--- WHAT YOU SHOULD DO ---
The listing below is to be copied in full, line by line.

--- RAW DATA ---
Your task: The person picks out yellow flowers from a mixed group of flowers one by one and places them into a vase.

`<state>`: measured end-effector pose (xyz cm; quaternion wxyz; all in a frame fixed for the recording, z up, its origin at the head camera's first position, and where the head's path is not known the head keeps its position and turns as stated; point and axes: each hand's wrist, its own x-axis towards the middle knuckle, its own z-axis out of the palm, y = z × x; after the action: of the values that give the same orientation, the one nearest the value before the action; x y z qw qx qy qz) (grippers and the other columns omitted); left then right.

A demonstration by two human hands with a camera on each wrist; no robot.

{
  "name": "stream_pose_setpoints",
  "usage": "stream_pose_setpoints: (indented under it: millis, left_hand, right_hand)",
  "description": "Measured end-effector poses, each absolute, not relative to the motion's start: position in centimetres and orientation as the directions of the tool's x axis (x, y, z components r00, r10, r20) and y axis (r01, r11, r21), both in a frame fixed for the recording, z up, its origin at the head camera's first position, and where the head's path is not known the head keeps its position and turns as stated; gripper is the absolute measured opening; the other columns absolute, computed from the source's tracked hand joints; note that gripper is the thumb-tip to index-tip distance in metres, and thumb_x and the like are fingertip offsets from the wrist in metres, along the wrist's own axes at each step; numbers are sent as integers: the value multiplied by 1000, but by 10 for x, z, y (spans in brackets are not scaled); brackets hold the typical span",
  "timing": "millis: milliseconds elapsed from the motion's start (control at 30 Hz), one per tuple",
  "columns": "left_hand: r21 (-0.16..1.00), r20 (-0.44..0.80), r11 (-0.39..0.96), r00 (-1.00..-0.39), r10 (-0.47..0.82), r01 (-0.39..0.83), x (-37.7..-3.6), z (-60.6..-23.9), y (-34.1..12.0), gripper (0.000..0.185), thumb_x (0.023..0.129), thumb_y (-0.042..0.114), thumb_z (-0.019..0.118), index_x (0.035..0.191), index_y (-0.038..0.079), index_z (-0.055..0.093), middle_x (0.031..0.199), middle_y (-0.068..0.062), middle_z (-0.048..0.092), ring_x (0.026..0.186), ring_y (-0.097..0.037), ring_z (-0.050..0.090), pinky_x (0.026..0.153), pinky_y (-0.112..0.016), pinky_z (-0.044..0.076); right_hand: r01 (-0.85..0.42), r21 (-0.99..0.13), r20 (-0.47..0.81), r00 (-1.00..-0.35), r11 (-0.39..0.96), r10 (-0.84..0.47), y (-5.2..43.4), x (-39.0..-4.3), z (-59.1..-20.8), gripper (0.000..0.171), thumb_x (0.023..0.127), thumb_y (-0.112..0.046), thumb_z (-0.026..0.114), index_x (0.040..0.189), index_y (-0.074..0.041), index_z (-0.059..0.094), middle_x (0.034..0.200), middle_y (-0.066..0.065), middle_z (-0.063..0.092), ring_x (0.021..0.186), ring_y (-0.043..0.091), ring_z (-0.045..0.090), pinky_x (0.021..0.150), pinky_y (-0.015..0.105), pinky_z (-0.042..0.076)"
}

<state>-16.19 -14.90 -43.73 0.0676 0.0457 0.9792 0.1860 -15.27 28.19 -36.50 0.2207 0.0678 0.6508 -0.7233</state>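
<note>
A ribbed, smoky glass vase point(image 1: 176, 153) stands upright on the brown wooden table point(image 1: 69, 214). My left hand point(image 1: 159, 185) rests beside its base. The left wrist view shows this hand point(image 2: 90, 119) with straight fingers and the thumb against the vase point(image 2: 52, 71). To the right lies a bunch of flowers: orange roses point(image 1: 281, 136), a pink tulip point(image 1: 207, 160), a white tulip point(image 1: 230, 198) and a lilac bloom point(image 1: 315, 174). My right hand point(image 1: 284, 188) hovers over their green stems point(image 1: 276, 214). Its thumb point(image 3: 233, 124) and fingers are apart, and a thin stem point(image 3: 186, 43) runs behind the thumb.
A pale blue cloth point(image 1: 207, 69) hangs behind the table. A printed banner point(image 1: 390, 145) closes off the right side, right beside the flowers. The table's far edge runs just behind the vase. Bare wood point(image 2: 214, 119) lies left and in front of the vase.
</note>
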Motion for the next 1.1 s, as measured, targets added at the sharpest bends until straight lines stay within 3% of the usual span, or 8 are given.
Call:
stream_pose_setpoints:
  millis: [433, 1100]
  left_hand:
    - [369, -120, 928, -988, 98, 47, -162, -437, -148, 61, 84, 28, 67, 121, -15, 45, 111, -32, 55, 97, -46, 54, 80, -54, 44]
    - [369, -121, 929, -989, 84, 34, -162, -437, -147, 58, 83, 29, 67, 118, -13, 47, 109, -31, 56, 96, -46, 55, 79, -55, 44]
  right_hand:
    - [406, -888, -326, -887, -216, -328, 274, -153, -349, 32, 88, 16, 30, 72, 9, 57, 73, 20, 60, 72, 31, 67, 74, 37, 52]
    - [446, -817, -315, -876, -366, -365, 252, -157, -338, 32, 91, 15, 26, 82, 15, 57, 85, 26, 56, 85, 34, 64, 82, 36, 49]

--- RESPONSE TO THIS EXERCISE ---
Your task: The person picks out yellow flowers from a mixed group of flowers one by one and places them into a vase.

`<state>`: measured end-effector pose (xyz cm; quaternion wxyz; all in a frame fixed for the recording, z up, its origin at the head camera's first position, and where the head's path is not known the head keeps its position and turns as stated; point and axes: each hand's wrist, its own x-axis towards the middle knuckle, its own z-axis out of the palm, y = z × x; after the action: of the values that give the same orientation, the one nearest the value before the action; x y z qw qx qy qz) (grippers and the other columns omitted); left then right.

A demonstration by two human hands with a camera on each wrist; no robot.

{
  "name": "stream_pose_setpoints",
  "usage": "stream_pose_setpoints: (indented under it: millis, left_hand, right_hand)",
  "description": "Measured end-effector poses, each absolute, not relative to the motion's start: position in centimetres and orientation as the directions of the tool's x axis (x, y, z components r00, r10, r20) and y axis (r01, r11, r21), both in a frame fixed for the recording, z up, its origin at the head camera's first position, and where the head's path is not known the head keeps its position and turns as stated; gripper is the absolute measured opening; the other columns absolute, computed from the source's tracked hand joints; note that gripper is the thumb-tip to index-tip distance in metres, and thumb_x and the like are fingertip offsets from the wrist in metres, along the wrist's own axes at each step; numbers are sent as integers: the value multiplied by 1000, but by 10 for x, z, y (spans in brackets are not scaled); brackets hold the typical span",
  "timing": "millis: milliseconds elapsed from the motion's start (control at 30 Hz), one per tuple",
  "columns": "left_hand: r21 (-0.16..1.00), r20 (-0.44..0.80), r11 (-0.39..0.96), r00 (-1.00..-0.39), r10 (-0.47..0.82), r01 (-0.39..0.83), x (-37.7..-3.6), z (-60.6..-23.9), y (-34.1..12.0), gripper (0.000..0.185), thumb_x (0.023..0.129), thumb_y (-0.042..0.114), thumb_z (-0.019..0.118), index_x (0.035..0.191), index_y (-0.038..0.079), index_z (-0.055..0.093), middle_x (0.031..0.199), middle_y (-0.068..0.062), middle_z (-0.048..0.092), ring_x (0.026..0.186), ring_y (-0.097..0.037), ring_z (-0.050..0.090), pinky_x (0.026..0.153), pinky_y (-0.112..0.016), pinky_z (-0.044..0.076); right_hand: r01 (-0.85..0.42), r21 (-0.99..0.13), r20 (-0.47..0.81), r00 (-1.00..-0.35), r11 (-0.39..0.96), r10 (-0.84..0.47), y (-5.2..43.4), x (-39.0..-4.3), z (-59.1..-20.8), gripper (0.000..0.171), thumb_x (0.023..0.127), thumb_y (-0.112..0.046), thumb_z (-0.026..0.114), index_x (0.040..0.189), index_y (-0.074..0.041), index_z (-0.059..0.094), middle_x (0.034..0.200), middle_y (-0.066..0.065), middle_z (-0.063..0.092), ring_x (0.021..0.186), ring_y (-0.043..0.091), ring_z (-0.045..0.090), pinky_x (0.021..0.150), pinky_y (-0.015..0.105), pinky_z (-0.042..0.076)"
}

<state>-16.19 -14.90 -43.73 0.0676 0.0457 0.9792 0.1860 -15.27 28.19 -36.50 0.2207 0.0678 0.6508 -0.7233</state>
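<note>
A ribbed, smoky glass vase point(image 1: 176, 153) stands upright on the brown wooden table point(image 1: 69, 214). My left hand point(image 1: 159, 185) rests beside its base. The left wrist view shows this hand point(image 2: 90, 119) with straight fingers and the thumb against the vase point(image 2: 52, 71). To the right lies a bunch of flowers: orange roses point(image 1: 281, 136), a pink tulip point(image 1: 207, 160), a white tulip point(image 1: 230, 198) and a lilac bloom point(image 1: 315, 174). My right hand point(image 1: 284, 188) hovers over their green stems point(image 1: 276, 214). Its thumb point(image 3: 233, 124) and fingers are apart, and a thin stem point(image 3: 186, 43) runs behind the thumb.
A pale blue cloth point(image 1: 207, 69) hangs behind the table. A printed banner point(image 1: 390, 145) closes off the right side, right beside the flowers. The table's far edge runs just behind the vase. Bare wood point(image 2: 214, 119) lies left and in front of the vase.
</note>
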Motion for the next 1.1 s, as measured, targets added at the sharpest bends until straight lines stay within 3% of the usual span, or 8 are given.
Call:
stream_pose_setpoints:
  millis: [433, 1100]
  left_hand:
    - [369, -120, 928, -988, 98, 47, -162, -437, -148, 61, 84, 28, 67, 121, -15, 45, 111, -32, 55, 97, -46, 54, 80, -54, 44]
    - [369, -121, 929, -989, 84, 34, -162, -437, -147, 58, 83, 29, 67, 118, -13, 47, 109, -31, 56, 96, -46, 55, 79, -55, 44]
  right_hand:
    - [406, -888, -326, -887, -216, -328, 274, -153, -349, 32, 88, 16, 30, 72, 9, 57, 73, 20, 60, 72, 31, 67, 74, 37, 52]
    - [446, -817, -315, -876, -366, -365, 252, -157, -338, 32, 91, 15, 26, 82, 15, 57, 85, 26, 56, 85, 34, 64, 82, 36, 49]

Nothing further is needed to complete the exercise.